-- Data below follows --

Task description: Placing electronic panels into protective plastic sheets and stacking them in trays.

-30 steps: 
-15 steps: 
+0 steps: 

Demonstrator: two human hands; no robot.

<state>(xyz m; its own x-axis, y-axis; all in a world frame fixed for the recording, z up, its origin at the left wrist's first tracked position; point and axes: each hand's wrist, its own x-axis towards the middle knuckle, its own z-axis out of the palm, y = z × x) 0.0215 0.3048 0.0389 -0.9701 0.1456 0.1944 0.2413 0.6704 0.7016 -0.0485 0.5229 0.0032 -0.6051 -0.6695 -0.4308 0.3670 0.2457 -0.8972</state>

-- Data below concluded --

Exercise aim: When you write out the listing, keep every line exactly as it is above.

Solved exercise:
Task description: Placing electronic panels into protective plastic sheets and stacking them in trays.

-30 steps: 
-15 steps: 
+0 steps: 

Demonstrator: two human hands; no robot.

<state>(xyz m; its own x-axis, y-axis; all in a world frame fixed for the recording, z up, its origin at the left wrist's first tracked position; point and axes: each hand's wrist, its own x-axis towards the middle knuckle, its own z-axis out of the palm, y = z × x) 0.0215 0.3048 0.0389 -0.9701 0.1456 0.1944 0.2413 0.6704 0.7016 -0.0485 0.5229 0.0032 -0.6051 -0.6695 -0.4308 0.3670 0.2457 -0.8972</state>

There is nothing else to add to the answer.